Which leads to another huge misconception, that a "calorie is a calorie is a calorie." Jillian Michaels actually believes this - she was on Dr. Oz one time stating the women shouldn't eat more than x calories a day and men shouldn't eat more than x. That logic would mean that 1,000 calories of black beans has the same impact as 1,000 calories of broccoli which has the same impact as 1,000 calories of sugar. It doesn't.
A couple of other things - this diet forces you to eat healthier and the Day 1 through Day 6 meals don't have to be that difficult (see my Fiesta recipe). Since I started this, I also have not been to a McDonald's, Burger King or Taco Bell (I can imagine eating a Big Mac on a cheat day, but I have sworn off Taco Bell for the rest of my life).
Unfortunately, when you go out to eat, your options decrease to about 10 percent of the menu - all restaurants have a tremendous focus on simple carbs and dairy. As an example, we go to Chili's every once in a while. Yes, we could get a steak and mixed veg, but for their signature fajitas we go through a spiel of "extra black beans instead of rice; we can't have dairy, so substitute guacamole in lieu of sour cream/cheese; and no tortillas." The only appetizer available on the menu is chicken wings (everything else is loaded with simple carbohydrates or massive amounts of dairy). With the wings we substitute extra celery instead of the cream-heavy ranch or bleu cheese dressing.
One "fast food" option that I like is either Chipotle or Q'doba - but even then it's a naked burrito (meaning no tortilla), extra beans in lieu of rice, and no cheese. Certainly no corn chips.
But also to give everyone an idea of what the food industry does (and how it's impacting us), I encourage everyone to see Hungry for Change and Fat, Sick and Nearly Dead. Both are on Netflix.
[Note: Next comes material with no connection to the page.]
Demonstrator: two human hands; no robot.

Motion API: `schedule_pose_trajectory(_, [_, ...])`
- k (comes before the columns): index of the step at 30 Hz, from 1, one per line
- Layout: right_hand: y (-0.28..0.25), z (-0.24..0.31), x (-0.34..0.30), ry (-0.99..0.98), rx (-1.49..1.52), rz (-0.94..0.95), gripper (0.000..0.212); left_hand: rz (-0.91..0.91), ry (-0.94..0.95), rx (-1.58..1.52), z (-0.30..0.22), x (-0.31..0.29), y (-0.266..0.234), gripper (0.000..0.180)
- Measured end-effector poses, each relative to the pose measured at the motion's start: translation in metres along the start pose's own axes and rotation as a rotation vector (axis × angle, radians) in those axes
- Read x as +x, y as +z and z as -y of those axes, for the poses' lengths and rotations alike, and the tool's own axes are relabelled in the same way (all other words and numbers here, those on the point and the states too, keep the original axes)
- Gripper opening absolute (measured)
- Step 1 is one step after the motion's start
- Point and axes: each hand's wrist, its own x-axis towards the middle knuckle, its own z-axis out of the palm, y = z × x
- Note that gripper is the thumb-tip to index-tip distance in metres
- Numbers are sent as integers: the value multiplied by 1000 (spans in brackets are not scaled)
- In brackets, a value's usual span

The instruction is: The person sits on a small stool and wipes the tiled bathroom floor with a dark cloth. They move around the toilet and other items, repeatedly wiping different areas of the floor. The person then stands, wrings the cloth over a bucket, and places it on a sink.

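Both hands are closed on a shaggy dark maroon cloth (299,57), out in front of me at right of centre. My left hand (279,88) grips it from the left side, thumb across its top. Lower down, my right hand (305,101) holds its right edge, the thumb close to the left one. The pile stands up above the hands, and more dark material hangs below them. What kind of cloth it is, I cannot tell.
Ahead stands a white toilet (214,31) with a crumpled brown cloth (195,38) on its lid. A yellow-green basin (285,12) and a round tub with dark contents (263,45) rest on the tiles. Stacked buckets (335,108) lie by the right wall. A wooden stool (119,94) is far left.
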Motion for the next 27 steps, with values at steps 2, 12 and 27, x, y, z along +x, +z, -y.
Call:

Just so everyone knows, both films strongly advocate juicing as your primary means of nutrition intake, but there is still a remarkable amount of information regarding your health and how what we put in our bodies directly affects our overall well being.
Thanks for sharing. I knew you when you were 270 pounds and still work with you now. You did an awesome job, I will keep in touch.